Ketamine's Legal Status: Everything You Need to Know
"Is Ketamine legal?" is a common, and legitimate question from those looking to explore psychedelic medicine for therapeutic treatment of their depression and anxiety.
Ketamine is legal for use by registered practitioners, and historically has a high safety profile in surgical and therapeutic use since its synthesis in the 1960’s. Its scope of treatment and potential use-cases continue to grow and develop as ketamine is studied further.
More and more we are seeing promising areas that ketamine is uniquely suited to help with, in everything from surgical procedures to relieving treatment-resistant depression and anxiety symptoms.
Is ketamine legal?
Ketamine is legal for medical use in the United States and select countries across the world.
The use of ketamine is regulated, meaning it can only be administered or prescribed by licensed clinicians with the authority and expertise to support its effective use.
When used within the context of a surgical procedure or as prescribed by a licensed clinician, it is legal to administer. Any other use of this medicine outside of these guidelines, such as recreationally, is illegal and currently unregulated.
Ketamine’s FDA and DEA scheduling
Ketamine is an FDA-approved anesthetic, and is available for “off-label” prescription by a licensed clinician. “Off-label” prescription is when a medicine is used to treat another condition outside of its original medicinal intent. More on this below.

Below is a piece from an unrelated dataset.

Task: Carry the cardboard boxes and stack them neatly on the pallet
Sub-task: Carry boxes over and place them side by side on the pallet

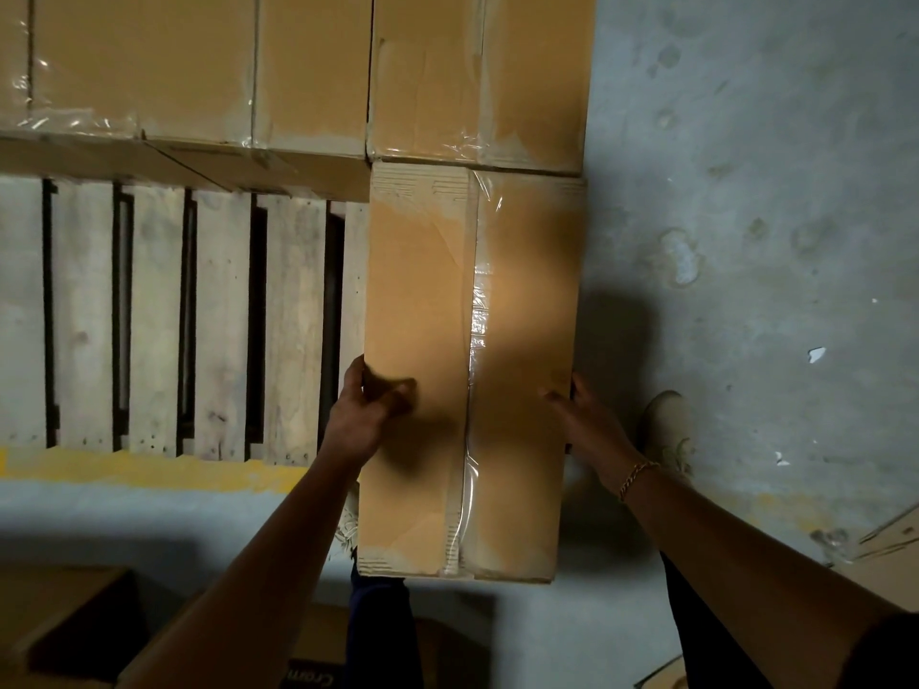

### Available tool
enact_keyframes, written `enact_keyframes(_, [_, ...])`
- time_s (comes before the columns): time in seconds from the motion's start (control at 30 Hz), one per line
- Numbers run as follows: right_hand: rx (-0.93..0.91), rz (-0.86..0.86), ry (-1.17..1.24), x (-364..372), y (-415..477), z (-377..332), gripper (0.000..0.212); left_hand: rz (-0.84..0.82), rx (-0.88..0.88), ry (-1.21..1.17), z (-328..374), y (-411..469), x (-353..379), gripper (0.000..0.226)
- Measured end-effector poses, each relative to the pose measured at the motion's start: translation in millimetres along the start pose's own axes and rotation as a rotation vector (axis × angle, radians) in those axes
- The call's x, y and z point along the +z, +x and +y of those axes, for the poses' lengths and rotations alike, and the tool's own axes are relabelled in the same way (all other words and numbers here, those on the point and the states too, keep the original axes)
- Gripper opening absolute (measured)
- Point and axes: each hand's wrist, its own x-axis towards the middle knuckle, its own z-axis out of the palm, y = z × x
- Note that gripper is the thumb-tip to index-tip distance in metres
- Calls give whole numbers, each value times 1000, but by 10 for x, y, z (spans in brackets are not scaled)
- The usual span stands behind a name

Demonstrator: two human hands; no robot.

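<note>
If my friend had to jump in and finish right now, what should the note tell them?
Left hand grips the left side of the long brown taped cardboard box; right hand grips its right side.
The box's far end meets the row of brown cardboard boxes already on the grey wooden slatted pallet; its near end overhangs the pallet's front edge.
Done: back row placed.
Left: seat this box fully, then fill the bare slats.
</note>
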Motion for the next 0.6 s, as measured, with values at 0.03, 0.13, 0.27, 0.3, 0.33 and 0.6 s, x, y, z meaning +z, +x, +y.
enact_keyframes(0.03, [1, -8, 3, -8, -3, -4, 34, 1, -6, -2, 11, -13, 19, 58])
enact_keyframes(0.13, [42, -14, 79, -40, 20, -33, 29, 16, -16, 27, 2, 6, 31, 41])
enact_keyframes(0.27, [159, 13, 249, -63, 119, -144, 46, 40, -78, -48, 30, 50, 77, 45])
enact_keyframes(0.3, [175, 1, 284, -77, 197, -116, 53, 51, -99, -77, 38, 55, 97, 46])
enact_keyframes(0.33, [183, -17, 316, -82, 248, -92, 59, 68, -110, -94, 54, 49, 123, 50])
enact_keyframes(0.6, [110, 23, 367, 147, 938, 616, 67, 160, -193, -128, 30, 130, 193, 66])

Ketamine has been approved by the Food and Drug Administration (FDA) for medical use as an anesthetic since 1970. In addition to off-label ketamine prescriptions, the FDA recently approved derivatives such as esketamine for treatment of adults with treatment-resistant depression.
Ketamine is currently listed as a Schedule III compound under DEA guidelines.
This means it is generally accepted to have medical value for specific purposes, and must be administered by a licensed provider to be distributed effectively.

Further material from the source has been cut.